K. H. Cowan, M. E. Goldsmith, M. D. Ricciardone, R. Levine, E. Rubalcaba, J. Jolivet

Research output: Contribution to journalArticlepeer-review

21 Scopus citations

Abstract

The regulation of dihydrofolate reductase (DHFR) gene expression was studied in gene-amplified, estrogen-responsive human breast cancer cells (MTX(R) MCF-7). Previous studies have shown that estrogen increases, whereas tamoxifen decreases the rate of DHFR enzyme synthesis resulting in corresponding changes in the level of this enzyme. DHFR levels also increase following incubation with methotrexate (MTX), an effect which is dependent on both the concentration of extracellular drug and the duration of exposure and which occurs at concentrations that are insufficient to inhibit cell growth.
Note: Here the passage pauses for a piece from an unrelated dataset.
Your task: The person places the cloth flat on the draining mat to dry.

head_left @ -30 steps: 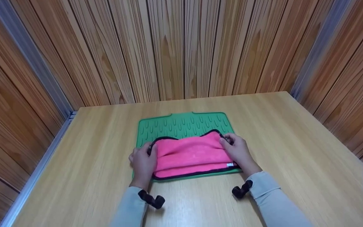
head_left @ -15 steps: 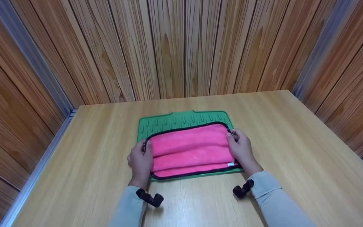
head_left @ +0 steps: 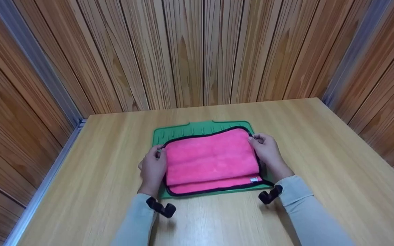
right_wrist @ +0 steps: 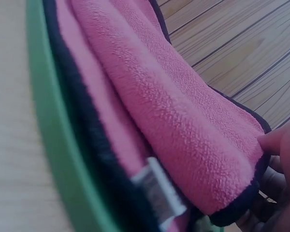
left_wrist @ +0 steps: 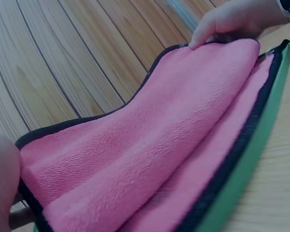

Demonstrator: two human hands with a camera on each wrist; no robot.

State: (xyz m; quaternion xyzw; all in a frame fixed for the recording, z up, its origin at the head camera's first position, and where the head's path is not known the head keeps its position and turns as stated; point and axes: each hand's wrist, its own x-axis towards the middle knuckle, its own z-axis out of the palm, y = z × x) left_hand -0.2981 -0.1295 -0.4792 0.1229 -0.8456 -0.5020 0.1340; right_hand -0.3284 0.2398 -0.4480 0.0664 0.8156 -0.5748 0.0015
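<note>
A pink plush cloth (head_left: pixel 212 153) with a black border lies folded over a green textured mat (head_left: pixel 197 129). My left hand (head_left: pixel 153 168) pinches the cloth's left edge near its far corner, thumb on the pink side. On the opposite edge, my right hand (head_left: pixel 268 150) pinches the cloth near the far right corner. The upper layer is raised between both hands and bends over in a soft roll, seen in the left wrist view as a pink fold (left_wrist: pixel 150 140). A small white label (right_wrist: pixel 159 191) sticks out at the near right of the lower layer.
The mat rests on a light wooden table (head_left: pixel 210 222). Wood-plank walls (head_left: pixel 190 51) stand behind it and at both sides, with metal posts in the corners. Small black wrist cameras (head_left: pixel 162 207) hang below both cuffs.
The far edge of the cloth has risen and straightened from a sagging fold, covering more of the mat. Both hands have moved slightly away from the body, keeping their grip on the cloth.
</note>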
MTX, like estrogen and tamoxifen, has no apparent effect on the rate of DHFR enzyme degradation. The increase in DHFR in response to MTX is additive with that of estrogen and is not prevented by tamoxifen. Whereas hormone-mediated changes in DHFR are associated with changes in the level of DHFR mRNA, there is no apparent change in DHFR mRNA concentrations in cells exposed to MTX. The regulation of DHFR enzyme levels was also studied in gene-deleted Chinese hamster ovary cells which were transfected with a functional human DHFR minigene contructed from human DHFR genomic and cDNA sequences. Incubation with MTX increases DHFR levels in Chinese hamster ovary cells transfected with the human DHFR minigene but has no effect in cells transfected with a DHFR minigene which uses a viral promotor and polyadenylation signal. Thus, the human DHFR minigene contains sequences other than the protein coding region which effect the regulation of this gene by MTX.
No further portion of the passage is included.